Sunday, May 07, 2006

Robert Scales' Useful Hypothetical History

This article lays out the best analogy I have yet seen to the current and ongoing criticism 3 years into our war effort. Robert H. Scales asks us to consider what a book critical of FDR and American war effort would have looked like a similar length of time after Pearl Harbor.
Such a book would have hit the bookstores at Christmas time in 1944. Messrs. Gordon and Trainer would most certainly have written about the unconstitutional arrogance of an administration that violated international neutrality laws by taking sides with Great Britain against Germany. They would have recognized that Pearl Harbor was the greatest intelligence failure in American history. We would have read the whole horrific story of the humiliating surrender at Corregidor that signaled the shameful loss of the entire American Army in the Philippines.

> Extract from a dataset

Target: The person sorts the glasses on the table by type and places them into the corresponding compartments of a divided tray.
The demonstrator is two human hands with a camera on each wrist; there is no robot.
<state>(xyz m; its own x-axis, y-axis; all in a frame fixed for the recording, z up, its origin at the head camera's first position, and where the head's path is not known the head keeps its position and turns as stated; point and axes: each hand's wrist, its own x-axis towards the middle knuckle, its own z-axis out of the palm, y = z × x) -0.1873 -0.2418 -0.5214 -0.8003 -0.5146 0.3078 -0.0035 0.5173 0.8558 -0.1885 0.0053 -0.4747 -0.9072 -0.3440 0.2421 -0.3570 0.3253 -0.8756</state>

The condemnatory tenor of the book would continue with depictions of the useless slaughter at "Bloody Buna" in New Guinea, the humiliating loss to the German Army at Kasserine Pass in North Africa, the failure of Dwight Eisenhower to trap the retreating Germans in Sicily, the horrifically wasteful daylight bombing campaign against Germany in 1943. Messrs. Gordon and Trainer would have reserved their worst for the conduct of George C. Marshall and Dwight Eisenhower in their abortive "Crusade in Europe."